Parcimônia
É a poupança nos gastos, é despender moderadamente, é evitar malgastar. Chama-se de lei ou princípio de parcimônia, um preceito de ordem epistemológica e também criteriológica, onde devem-se evitar os esforços ao mínimo possível quando se trata, por exemplo, da demonstração. O filósofo deve poupar ao leitor a perda de seu tempo ao tratar de nímias particularidades, com excesso de argumentos desnecessários. Ademais, a doutrina filosófica vale mais ou menos na proporção em que oferecer menor ou maior número de aporias. A solução de uma aporia filosófica é quase sempre a abertura de duas ou três mais. A lei da parcimônia, como critério, permite-nos avaliar o valor de uma nova doutrina, que pretendendo resolver uma velha aporia torna aporético o que até então não o era e que passa a ser indemonstrável.
Também se emprega a expressão princípio de economia que é a famosa sentença de Ockam: Entia non sunt multiplicanda praeter necessitatem (os seres não devem ser multiplicados, só se houver necessidade).
A natureza, segundo Galileu, não opera com muito quando pode operar com pouco.
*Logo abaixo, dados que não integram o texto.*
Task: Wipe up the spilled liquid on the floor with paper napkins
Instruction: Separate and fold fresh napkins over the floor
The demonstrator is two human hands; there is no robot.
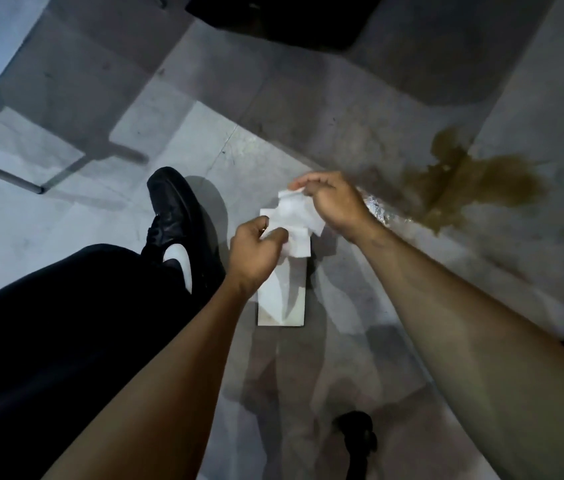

Há sempre a obediência a uma lei do menor esforço, do menor dispêndio, um princípio de simplicidade, ou em suma como o chamamos “lei do bem”: Na natureza tudo obedece à lei do menor esforço para obter os máximos resultados; ou seja, atingir ao máximo dando o mínimo. Só o homem, sem dúvida, pode e tem dado o máximo para obter o mínimo, porque na história, maiores têm sido os esforços que os bons resultados, quando se tratam das realizações ideológicas.